Brief Summary of Minutes of Annual Meeting

Objective 1:
A survey of California avocado groves has been initiated to identify local groves which have soils which are suppressive to Phytophthora cinnamomi. Two criterions are used to identify a suppressive soil. It is a soil which degrades P. cinnamomi hyphae or chlamydospores, or one which has high populations of Phytophthora but the trees continue to thrive. Greenhouse tests with autoclaved soil indicated that autoclaving will destroy the suppressiveness of the Vanoni soil, indicating microorganisms are responsible for the suppressiveness. Other soils thought to be suppressive to P. cinnamomi did not appear to be suppressive in pot tests, indicating that drainage or some charactersitic of the field soil must be responsible for the suppressiveness. Twenty-four groves have been surveyed with four showing suppressiveness to Phytophthora. Individual trees in other groves also show suppressive characteristics. We have identified two microorganisms which are directly pathogenic to P. cinnamomi.

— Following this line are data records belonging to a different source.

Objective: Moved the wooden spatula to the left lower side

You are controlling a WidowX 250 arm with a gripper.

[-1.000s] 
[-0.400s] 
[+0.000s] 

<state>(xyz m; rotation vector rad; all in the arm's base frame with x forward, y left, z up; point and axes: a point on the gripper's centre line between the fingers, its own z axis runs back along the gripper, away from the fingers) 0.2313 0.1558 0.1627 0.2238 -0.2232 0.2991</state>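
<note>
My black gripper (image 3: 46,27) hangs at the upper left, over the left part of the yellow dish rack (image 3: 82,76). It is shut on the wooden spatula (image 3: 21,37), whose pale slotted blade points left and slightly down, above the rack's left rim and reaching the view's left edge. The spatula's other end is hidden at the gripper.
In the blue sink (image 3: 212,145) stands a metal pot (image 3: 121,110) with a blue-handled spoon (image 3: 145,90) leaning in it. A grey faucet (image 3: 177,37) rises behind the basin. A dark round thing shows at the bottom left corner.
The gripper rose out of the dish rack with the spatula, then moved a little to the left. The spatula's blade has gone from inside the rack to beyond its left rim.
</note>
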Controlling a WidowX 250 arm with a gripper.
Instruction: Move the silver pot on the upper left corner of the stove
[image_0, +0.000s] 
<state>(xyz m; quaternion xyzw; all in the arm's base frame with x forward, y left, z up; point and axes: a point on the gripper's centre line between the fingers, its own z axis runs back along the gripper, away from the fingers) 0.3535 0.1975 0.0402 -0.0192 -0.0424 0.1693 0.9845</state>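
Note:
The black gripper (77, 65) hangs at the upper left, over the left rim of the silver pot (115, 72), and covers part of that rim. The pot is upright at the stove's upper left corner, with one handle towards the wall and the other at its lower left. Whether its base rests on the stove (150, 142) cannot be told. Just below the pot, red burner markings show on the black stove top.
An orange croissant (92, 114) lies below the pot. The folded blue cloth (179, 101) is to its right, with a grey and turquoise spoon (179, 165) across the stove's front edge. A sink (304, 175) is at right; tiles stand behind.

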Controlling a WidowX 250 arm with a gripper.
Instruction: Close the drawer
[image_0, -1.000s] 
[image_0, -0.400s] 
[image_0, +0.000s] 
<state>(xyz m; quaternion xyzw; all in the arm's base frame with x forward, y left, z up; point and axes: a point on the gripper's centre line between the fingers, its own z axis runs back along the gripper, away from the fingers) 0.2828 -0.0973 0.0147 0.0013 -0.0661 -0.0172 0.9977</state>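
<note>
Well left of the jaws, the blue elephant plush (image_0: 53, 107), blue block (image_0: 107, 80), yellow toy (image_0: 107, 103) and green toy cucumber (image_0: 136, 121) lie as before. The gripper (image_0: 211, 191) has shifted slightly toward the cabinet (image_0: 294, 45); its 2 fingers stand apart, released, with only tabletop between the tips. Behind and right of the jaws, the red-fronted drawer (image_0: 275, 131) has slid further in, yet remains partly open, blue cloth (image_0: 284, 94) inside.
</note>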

The goal of studies by Borneman (UCR) was to identify bacteria and fungi involved in soil suppressiveness against the plant-parasitic nematode Heterodera schachtii. Since H. schachtii cysts isolated from the suppressive soil can transfer this beneficial property to nonsuppressive soils, analysis of the cyst-associated microorganisms should lead to the identification of the causal organisms. Our experimental approach was to identify bacterial and fungal rDNA associated with H. schachtii cysts obtained from soil mixtures with varying levels of suppressiveness. We hypothesized that we could identify microorganisms involved in the suppressiveness by correlating population shifts with differing levels of suppressiveness. Bacterial rDNA associated with H. schachtii cysts were identified by Borneman using a culture-independent method termed oligonucleotide fingerprinting of ribosomal RNA genes (OFRG). Five major taxonomic groups were identified: Actinobacteria, Cytophaga-Flexibacter-Bacteroides, a-Proteobacteria, b-Proteobacteria, and c-Proteobacteria. Three bacterial rDNA groups contained more clones from the highly suppressive soil treatments than the less suppressive treatments, indicating a potential involvement in the H. schachtii suppressiveness. When these three groups were examined with specific PCR analyses performed on H. schachtii cysts that developed in soils treated with three biocidal compounds, only one bacterial rDNA group with moderate to high sequence identity to rDNA from several Rhizobium species and uncultured a-Proteobacterial clones was consistently associated with the highly suppressive treatments. Borneman also identified fungi through an rDNA analysis termed oligonucleotide fingerprinting of ribosomal RNA genes (OFRG). Cysts obtained from soil mixtures consisting of 10% and 100% suppressive soil predominantly contained fungal rDNA with high sequence identity to Dactylella oviparasitica. The dominant fungal rDNA in the cysts isolated from the soil mixtures comprised of 0.1% and 1% suppressive soil had high sequence identity to Fusarium oxysporum).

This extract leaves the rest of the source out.